Wall Street is the really impressive winner among thieves.  In the 2007-08 grandiose theft, they took about $47,000 from every man, woman, and child in the U.S.  More damage done than 1,000 years worth of regular thievery by all those thieves we work so hard to prosecute and punish.

And guess how many Wall Streeters were prosecuted ... zero.
Of the 160,000+ Wall Street players, ... zero.
Of the CEOs and managers who knew precisely what they were doing, ... zero.

No prosecutions.
No firings.
Not so much as an apology.

CEOs who were in on the deal got mega-million dollar salaries.
Traders who made the transactions got multi-million dollar bonuses.
The companies that provided A+ ratings for junk got their payoff and went unpunished.

More than a million died from starvation in the first year, we're told, as the world marketplace took the hit.  Another 10,000 committed suicide.

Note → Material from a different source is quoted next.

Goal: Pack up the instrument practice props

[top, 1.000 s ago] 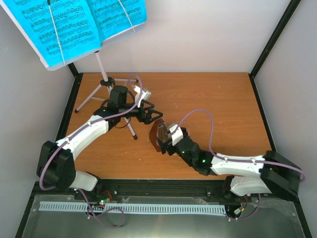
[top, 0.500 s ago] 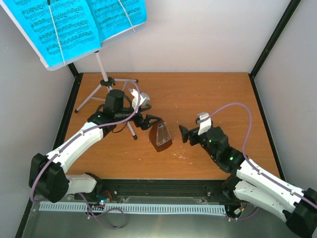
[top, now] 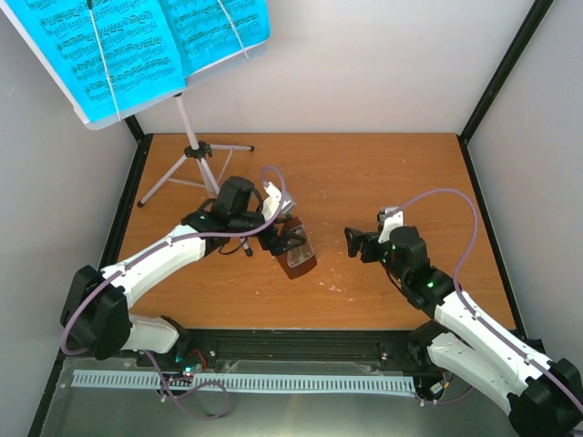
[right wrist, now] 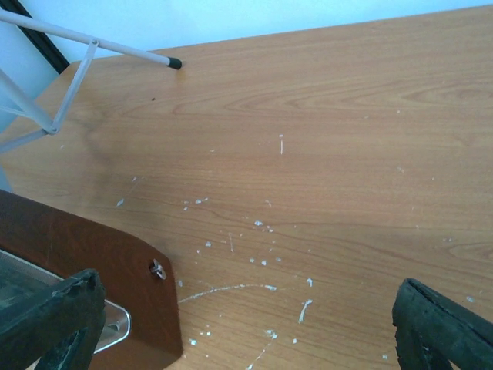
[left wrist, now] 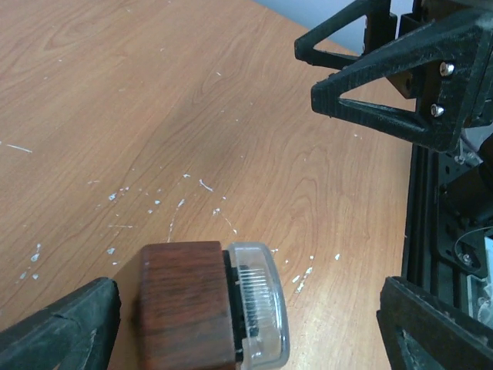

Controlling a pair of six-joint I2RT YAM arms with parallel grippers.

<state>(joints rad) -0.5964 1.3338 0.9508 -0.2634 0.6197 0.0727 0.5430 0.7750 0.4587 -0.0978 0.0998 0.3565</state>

  • Steal a bag of groceries, go to jail.
  • Steal billions from everybody in the country, get a bonus.
  • Cause the deaths of a million people ...
  • Maybe the bonuses were for ethic-less efficiency.

Senator Levin notes, “The overwhelming evidence is that those institutions deceived their clients and deceived the public, and they were aided and abetted by deferential regulators and credit ratings agencies who had conflicts of interest.”

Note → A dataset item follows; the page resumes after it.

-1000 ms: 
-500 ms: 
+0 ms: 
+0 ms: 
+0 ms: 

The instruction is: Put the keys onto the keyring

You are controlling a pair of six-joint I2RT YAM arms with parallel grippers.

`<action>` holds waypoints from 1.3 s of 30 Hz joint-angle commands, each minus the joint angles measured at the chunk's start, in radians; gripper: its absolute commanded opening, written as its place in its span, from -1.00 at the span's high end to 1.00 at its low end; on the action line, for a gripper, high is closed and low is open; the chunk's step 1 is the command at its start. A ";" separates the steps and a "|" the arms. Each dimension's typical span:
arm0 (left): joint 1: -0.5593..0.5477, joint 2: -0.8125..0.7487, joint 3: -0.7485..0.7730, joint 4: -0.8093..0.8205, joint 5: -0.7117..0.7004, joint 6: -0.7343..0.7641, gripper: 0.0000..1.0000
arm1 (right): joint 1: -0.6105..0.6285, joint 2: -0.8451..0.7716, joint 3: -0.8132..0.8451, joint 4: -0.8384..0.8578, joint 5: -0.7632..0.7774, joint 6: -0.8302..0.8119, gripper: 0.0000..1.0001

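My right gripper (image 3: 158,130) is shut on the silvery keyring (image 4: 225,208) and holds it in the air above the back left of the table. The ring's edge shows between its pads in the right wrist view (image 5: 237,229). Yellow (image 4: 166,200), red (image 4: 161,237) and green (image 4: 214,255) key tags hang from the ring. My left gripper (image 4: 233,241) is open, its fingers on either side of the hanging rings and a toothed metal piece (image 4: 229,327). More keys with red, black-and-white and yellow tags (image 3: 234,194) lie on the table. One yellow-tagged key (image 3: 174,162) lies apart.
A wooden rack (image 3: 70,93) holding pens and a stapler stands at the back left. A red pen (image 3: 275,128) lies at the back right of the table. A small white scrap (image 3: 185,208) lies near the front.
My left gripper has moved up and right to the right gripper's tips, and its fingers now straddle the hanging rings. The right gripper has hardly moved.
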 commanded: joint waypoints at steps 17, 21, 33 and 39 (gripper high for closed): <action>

The masterminds and executioners are unlikely to face immediate penalties. Eventually, certainly.  The death and loss were somewhat unintended, so the charges might be reduced to manslaughter (a million counts) and grand larceny (318 million counts).

Thanks and a hat tip to the U.S. Congress for legalizing Wall Street's play.  It used to be illegal gambling, but things changed at the insistence of big business.  No point in passing up those campaign contributions, and anyway, Greenspan promised it couldn't fail.  The troubling part, they were foolish (lacking in basic intelligence) enough to drink the kool-aid.  The fraud and carnage continue unabated.

It's perhaps not surprising that Congress can't even discuss economic inequality.  They apparently haven't a clue.

Saturday, February 14, 2015

Happy Life

Curious where happy comes from?

The Middle East has long been a clash of ideologies.  There was this Turkish radical who made his way to Syria, Greece, and beyond, campaigning hard for individual and cultural change.

Among the elements of his liberal agenda, backfilling the gap for the poor and famine relief.  He would fundraise rather aggressively and oversee the assistance efforts personally or via trusted associates.

He spent 18 months in a city about halfway between Sparta and Athens.  Although it was years after the historical conflict, it was still an interesting place, I'm sure.

Like reformers before and since, he was fairly well received by common folks, but found himself in trouble with governments and the elite.  In Italy years later, it finally cost him his life, but he had a large audience by then.  He was passionate about his message, and many were caught up and changed by it.

His thoughts on happy living?  He quotes his mentor on the subject, that you'll be a lot happier if you give than if you don't, and perhaps even happier than those you help.  Kindness is priceless.

A  world-changer and help-bringer, he's made an impact on us and on our cultural values.  Today, his message is as relevant as it was when he first offered it to the first century church.  There's much more, of course.

Thanks, and a hat tip to Saul (aka, Paul) from Tarsus, Turkey.
Acts 20:35 is perhaps a place to start, if you're curious about the fellow.

Others have understood the importance of caring for those in need. Six centuries later, we hear, "The one who looks after a widow or a poor person is like a warrior who fights for God's cause, or like him who performs prayers all the night and fasts all the day."